Nurses treat and care for hundreds of different people every year. These patients may
vary in age, gender, and culture. It is important for nurses to give culturally congruent care to all
ethnicities. In order to do this, the nurse needs to have some background knowledge on the
patients culture. Being culturally competent ensures that the nurse will have a baseline
understanding of the patients values and beliefs. In order to help me become more culturally
competent, I interviewed a Filipino woman to gain better insight and knowledge on their
traditions, beliefs, and values. My fianc is Filipino and from what I have seen their culture can
be vastly different from American culture at times. I have always wanted to learn more about the
culture and found this assignment a good excuse to be able to answer my curiosity.

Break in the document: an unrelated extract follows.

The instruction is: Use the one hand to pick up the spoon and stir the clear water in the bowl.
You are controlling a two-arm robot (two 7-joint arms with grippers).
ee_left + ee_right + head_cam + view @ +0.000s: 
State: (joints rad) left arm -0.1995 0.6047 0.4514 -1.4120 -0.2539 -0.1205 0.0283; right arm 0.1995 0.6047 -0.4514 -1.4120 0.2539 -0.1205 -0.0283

For the
interview I asked my fiancs mother, Meliza, if she would mind if I asked her some questions
about her culture for my school assignment. She was more than delighted to help me with my
school work and was not concerned about it being written about in a paper. Meliza Lechadores
provided insight into the Filipino culture including cultural beliefs and practices related to family
roles, nutrition, pregnancy, death, and health care practices, along with other topics (personal
communication, March 8th, 2014).
Overview of Heritage
Meliza is a 56 year old Filipino woman. She was born in the city of Manila in the
Philippines. She lived with her mother, father, brother, and sister in a small house in the city. The
Philippines are a bunch of small tropical islands, with dense forests. Meliza recalled that the
Philippines are mostly made of volcanoes, like Hawaii. Everything is surrounded by water; it
rains frequently, and often floods.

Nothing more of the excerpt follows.